PROBLEM STATEMENT: Starting at the top of the records, output every line through the one that contains "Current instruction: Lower", keeping each exactly as it appears.

AVAILABLE DATA:

[Start of section]

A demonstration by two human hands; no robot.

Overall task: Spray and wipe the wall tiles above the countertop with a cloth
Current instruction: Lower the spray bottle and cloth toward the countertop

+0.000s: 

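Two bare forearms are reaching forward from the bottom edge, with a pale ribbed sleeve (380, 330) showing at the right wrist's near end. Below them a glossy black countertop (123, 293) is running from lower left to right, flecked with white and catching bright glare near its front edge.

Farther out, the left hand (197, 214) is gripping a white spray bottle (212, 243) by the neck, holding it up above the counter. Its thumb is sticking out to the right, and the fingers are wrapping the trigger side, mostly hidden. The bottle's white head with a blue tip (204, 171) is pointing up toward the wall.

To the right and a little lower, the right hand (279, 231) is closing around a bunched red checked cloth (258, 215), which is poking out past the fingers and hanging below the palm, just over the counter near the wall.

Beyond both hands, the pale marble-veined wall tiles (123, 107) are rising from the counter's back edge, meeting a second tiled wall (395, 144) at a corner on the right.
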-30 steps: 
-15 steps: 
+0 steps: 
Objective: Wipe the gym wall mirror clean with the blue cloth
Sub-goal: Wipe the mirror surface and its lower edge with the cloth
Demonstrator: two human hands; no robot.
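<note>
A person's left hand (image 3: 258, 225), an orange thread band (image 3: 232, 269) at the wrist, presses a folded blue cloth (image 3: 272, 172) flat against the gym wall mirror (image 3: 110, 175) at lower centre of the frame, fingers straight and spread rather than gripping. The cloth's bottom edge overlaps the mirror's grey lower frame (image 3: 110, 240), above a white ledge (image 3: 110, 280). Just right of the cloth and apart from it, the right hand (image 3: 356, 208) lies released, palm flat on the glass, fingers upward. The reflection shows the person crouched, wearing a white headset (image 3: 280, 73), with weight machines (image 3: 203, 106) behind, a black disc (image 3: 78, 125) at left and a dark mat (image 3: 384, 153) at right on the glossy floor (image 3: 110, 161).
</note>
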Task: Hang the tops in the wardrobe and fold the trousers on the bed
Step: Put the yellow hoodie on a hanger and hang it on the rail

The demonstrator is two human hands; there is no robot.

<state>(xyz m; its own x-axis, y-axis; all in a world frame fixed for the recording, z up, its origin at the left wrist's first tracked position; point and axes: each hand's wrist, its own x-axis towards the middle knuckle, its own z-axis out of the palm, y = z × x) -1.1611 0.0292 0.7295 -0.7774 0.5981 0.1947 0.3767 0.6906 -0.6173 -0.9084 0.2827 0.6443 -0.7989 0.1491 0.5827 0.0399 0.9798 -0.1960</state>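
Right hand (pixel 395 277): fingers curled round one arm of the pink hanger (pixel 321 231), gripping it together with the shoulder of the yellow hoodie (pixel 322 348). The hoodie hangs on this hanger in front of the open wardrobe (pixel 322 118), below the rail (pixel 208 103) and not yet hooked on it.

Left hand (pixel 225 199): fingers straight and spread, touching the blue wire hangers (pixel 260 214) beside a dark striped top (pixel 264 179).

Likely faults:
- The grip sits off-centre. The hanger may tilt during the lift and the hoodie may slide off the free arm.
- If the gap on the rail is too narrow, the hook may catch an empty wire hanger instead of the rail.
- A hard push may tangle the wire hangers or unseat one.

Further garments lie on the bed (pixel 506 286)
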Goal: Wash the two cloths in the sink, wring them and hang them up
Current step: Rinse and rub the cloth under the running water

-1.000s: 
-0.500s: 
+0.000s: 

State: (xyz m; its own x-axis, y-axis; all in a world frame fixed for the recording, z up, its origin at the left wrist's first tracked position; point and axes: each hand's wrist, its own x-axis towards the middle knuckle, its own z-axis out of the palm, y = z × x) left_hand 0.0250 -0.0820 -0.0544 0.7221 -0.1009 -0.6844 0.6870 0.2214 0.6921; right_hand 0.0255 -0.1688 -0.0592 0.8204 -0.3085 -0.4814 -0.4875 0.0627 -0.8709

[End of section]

REPLY TO THE TASK:
A demonstration by two human hands; no robot.

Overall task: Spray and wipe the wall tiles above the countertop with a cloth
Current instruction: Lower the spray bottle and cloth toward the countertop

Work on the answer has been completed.